RAW DATA ▸
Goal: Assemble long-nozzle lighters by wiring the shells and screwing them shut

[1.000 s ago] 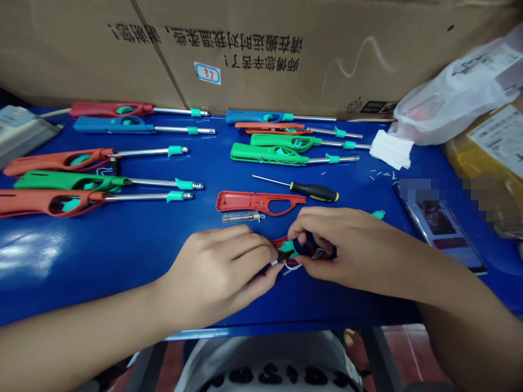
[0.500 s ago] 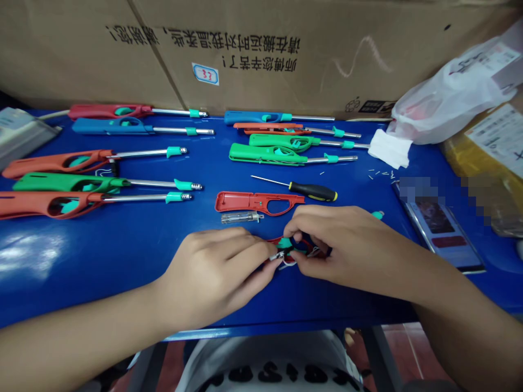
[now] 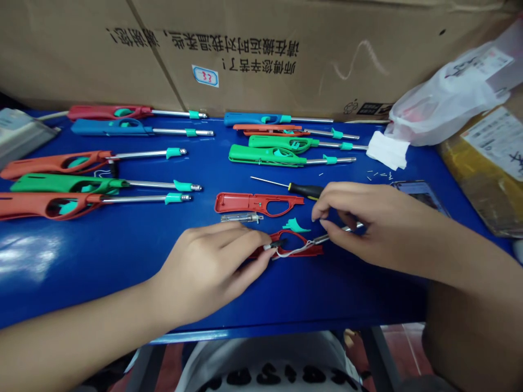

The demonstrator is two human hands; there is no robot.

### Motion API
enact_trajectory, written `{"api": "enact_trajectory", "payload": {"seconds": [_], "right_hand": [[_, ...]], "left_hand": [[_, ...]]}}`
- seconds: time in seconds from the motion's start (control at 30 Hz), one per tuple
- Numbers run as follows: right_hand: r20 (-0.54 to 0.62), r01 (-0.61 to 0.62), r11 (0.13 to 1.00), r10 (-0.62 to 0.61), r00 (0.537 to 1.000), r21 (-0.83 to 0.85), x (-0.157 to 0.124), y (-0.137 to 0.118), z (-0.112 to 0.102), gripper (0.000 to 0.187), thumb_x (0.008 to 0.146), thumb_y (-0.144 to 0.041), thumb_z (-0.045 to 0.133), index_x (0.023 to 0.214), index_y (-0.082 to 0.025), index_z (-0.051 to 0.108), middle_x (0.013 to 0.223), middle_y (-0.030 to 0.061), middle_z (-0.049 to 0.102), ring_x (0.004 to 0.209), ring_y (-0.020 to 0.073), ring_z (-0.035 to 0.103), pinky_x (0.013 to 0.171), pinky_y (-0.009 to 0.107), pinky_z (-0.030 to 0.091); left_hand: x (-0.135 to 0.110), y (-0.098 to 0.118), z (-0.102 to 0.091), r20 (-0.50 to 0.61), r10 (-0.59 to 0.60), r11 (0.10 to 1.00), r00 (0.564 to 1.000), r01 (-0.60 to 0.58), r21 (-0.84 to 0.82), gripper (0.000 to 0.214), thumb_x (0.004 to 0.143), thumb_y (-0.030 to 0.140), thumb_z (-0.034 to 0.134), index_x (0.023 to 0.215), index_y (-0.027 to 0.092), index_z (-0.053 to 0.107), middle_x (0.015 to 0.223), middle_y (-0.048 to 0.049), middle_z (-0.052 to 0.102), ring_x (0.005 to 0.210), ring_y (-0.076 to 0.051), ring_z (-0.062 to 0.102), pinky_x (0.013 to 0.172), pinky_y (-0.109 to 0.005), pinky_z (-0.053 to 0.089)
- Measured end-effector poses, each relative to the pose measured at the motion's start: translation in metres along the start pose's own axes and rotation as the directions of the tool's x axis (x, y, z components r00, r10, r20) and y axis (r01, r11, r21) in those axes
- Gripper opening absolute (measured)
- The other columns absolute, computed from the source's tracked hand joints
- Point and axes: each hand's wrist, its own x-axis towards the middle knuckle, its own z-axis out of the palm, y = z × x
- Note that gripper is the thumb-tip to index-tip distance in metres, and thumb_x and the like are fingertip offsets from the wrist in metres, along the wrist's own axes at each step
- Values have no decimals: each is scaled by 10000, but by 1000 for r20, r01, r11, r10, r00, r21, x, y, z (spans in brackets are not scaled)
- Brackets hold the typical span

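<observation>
An opened red lighter half (image 3: 300, 250) lies on the blue table (image 3: 122, 256) with a white wire looped across it. My left hand (image 3: 212, 267) is closed on its left end, thumb and forefinger pinching a small black-and-white part (image 3: 271, 246). My right hand (image 3: 359, 220) pinches the lighter's thin metal tube (image 3: 327, 238) on the right. A loose teal trigger (image 3: 296, 225) lies just behind the shell. Behind it are the other red shell half (image 3: 257, 202), a clear fuel cartridge (image 3: 241, 218) and a black-handled screwdriver (image 3: 304, 190).
Several assembled lighters lie in rows at the left (image 3: 81, 185) and back middle (image 3: 281, 147). A cardboard box (image 3: 253, 49) walls the back. A white bag (image 3: 449, 98), folded tissue (image 3: 388, 151), a phone (image 3: 420, 191) and small pins (image 3: 379, 175) sit at right.
My right hand moved right and back, off the shell's middle onto the metal tube. The teal trigger, earlier under my fingers in the shell, now lies on the table. My left hand barely moved.
</observation>
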Motion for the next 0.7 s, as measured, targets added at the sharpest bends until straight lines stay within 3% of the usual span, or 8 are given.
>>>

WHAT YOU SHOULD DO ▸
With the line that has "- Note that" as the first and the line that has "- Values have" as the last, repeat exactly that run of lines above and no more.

EXPECTED ANSWER ▸
- Note that gripper is the thumb-tip to index-tip distance in metres, and thumb_x and the like are fingertip offsets from the wrist in metres, along the wrist's own axes at each step
- Values have no decimals: each is scaled by 10000, but by 1000 for r20, r01, r11, r10, r00, r21, x, y, z (spans in brackets are not scaled)

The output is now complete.